> **YOUR INSTRUCTIONS**:
All records after this line are to be returned verbatim.

> **Collection entries**:
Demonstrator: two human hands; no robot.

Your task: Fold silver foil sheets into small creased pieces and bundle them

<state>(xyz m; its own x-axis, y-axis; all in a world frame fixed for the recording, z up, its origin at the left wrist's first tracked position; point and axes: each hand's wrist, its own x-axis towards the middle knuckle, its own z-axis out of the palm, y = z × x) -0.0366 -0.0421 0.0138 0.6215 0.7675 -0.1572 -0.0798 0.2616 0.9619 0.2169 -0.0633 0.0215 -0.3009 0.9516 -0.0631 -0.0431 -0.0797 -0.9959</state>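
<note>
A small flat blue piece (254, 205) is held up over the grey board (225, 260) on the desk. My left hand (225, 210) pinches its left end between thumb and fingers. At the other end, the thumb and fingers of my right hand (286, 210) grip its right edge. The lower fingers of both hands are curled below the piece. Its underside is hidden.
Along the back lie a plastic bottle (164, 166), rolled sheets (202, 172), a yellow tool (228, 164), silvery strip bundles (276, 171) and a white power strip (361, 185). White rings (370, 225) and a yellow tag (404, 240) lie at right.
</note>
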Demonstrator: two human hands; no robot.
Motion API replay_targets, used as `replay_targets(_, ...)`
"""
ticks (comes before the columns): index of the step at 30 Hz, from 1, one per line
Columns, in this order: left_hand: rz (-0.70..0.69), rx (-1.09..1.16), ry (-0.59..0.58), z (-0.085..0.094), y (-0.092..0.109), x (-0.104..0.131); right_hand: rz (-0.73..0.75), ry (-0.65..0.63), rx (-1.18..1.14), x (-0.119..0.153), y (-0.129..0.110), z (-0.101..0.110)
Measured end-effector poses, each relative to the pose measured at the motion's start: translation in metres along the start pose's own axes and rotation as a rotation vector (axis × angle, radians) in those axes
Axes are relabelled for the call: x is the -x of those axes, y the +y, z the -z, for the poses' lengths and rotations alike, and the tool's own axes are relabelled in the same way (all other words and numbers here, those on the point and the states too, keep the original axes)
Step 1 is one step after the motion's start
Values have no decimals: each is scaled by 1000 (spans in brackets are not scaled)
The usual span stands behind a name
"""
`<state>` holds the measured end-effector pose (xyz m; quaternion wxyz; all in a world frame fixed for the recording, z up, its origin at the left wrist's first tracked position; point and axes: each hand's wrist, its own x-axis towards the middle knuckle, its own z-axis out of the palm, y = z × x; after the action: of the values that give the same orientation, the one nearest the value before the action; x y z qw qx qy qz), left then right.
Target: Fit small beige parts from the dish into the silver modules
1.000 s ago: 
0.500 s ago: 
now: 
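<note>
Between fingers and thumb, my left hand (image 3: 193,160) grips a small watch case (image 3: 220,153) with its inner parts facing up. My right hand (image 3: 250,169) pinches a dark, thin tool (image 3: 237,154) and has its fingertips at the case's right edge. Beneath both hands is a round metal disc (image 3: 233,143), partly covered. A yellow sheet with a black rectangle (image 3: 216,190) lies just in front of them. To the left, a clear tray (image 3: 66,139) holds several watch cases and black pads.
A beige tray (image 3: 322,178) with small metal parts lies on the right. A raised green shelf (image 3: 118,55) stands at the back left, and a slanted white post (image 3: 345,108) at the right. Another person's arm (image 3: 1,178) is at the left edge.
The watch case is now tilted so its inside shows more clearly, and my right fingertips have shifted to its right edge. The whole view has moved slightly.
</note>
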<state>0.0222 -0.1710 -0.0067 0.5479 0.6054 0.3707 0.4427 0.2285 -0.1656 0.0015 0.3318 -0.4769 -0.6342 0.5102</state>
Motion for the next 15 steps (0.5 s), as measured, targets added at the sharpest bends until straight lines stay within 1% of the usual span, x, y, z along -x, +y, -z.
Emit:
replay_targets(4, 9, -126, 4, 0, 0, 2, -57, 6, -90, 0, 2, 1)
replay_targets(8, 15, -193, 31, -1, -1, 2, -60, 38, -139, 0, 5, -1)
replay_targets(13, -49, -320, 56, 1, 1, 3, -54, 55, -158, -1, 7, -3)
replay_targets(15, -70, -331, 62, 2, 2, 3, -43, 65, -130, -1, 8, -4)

> **RESULT BELOW**:
Demonstrator: two human hands; no robot.

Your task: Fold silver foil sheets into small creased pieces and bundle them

<state>(xyz m; its own x-axis, y-axis; all in a world frame fixed for the recording, z up, its origin at the left wrist's first tracked position; point and axes: each hand's wrist, its own x-axis towards the middle knuckle, its own z-axis out of the palm, y = z × x) -0.0366 -0.0421 0.0138 0.6215 0.7675 -0.1572 -0.0798 0.2616 0.9619 0.2169 -0.0633 0.0215 -0.3009 0.9516 -0.0631 -0.0431 -0.0797 -0.9959</state>
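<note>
A small flat blue piece (254, 205) is held up over the grey board (225, 260) on the desk. My left hand (225, 210) pinches its left end between thumb and fingers. At the other end, the thumb and fingers of my right hand (286, 210) grip its right edge. The lower fingers of both hands are curled below the piece. Its underside is hidden.
Along the back lie a plastic bottle (164, 166), rolled sheets (202, 172), a yellow tool (228, 164), silvery strip bundles (276, 171) and a white power strip (361, 185). White rings (370, 225) and a yellow tag (404, 240) lie at right.
</note>
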Demonstrator: two human hands; no robot.
Motion API replay_targets, used as `replay_targets(_, ...)`
"""
ticks (comes before the columns): index of the step at 30 Hz, from 1, one per line
Columns, in this order: left_hand: rz (-0.70..0.69), rx (-1.09..1.16), ry (-0.59..0.58), z (-0.085..0.094), y (-0.092..0.109), x (-0.104..0.131); right_hand: rz (-0.73..0.75), ry (-0.65..0.63), rx (-1.18..1.14), x (-0.119..0.153), y (-0.129..0.110), z (-0.101..0.110)
Measured end-effector poses, each relative to the pose measured at the motion's start: translation in metres along the start pose's own axes and rotation as a rotation vector (axis × angle, radians) in those axes
Axes are relabelled for the call: x is the -x of those axes, y the +y, z the -z, for the poses' lengths and rotations alike, and the tool's own axes are relabelled in the same way (all other words and numbers here, those on the point and the states too, keep the original axes)
Step 1 is one step after the motion's start
Values have no decimals: each is scaled by 1000 (spans in brackets are not scaled)
The usual span stands behind a name
"""
`<state>` holds the measured end-effector pose (xyz m; quaternion wxyz; all in a world frame fixed for the recording, z up, its origin at the left wrist's first tracked position; point and axes: each hand's wrist, its own x-axis towards the middle knuckle, its own z-axis out of the palm, y = z × x; after the action: of the values that give the same orientation, the one nearest the value before the action; x y z qw qx qy qz), left then right.
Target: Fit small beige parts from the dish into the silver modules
1.000 s ago: 
0.500 s ago: 
now: 
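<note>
Between fingers and thumb, my left hand (image 3: 193,160) grips a small watch case (image 3: 220,153) with its inner parts facing up. My right hand (image 3: 250,169) pinches a dark, thin tool (image 3: 237,154) and has its fingertips at the case's right edge. Beneath both hands is a round metal disc (image 3: 233,143), partly covered. A yellow sheet with a black rectangle (image 3: 216,190) lies just in front of them. To the left, a clear tray (image 3: 66,139) holds several watch cases and black pads.
A beige tray (image 3: 322,178) with small metal parts lies on the right. A raised green shelf (image 3: 118,55) stands at the back left, and a slanted white post (image 3: 345,108) at the right. Another person's arm (image 3: 1,178) is at the left edge.
The watch case is now tilted so its inside shows more clearly, and my right fingertips have shifted to its right edge. The whole view has moved slightly.
</note>
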<state>0.0222 -0.1710 -0.0067 0.5479 0.6054 0.3707 0.4427 0.2285 -0.1656 0.0015 0.3318 -0.4769 -0.6342 0.5102</state>
Motion for the next 15 steps (0.5 s), as measured, targets added at the sharpest bends until straight lines stay within 1% of the usual span, x, y, z along -x, +y, -z.
Emit:
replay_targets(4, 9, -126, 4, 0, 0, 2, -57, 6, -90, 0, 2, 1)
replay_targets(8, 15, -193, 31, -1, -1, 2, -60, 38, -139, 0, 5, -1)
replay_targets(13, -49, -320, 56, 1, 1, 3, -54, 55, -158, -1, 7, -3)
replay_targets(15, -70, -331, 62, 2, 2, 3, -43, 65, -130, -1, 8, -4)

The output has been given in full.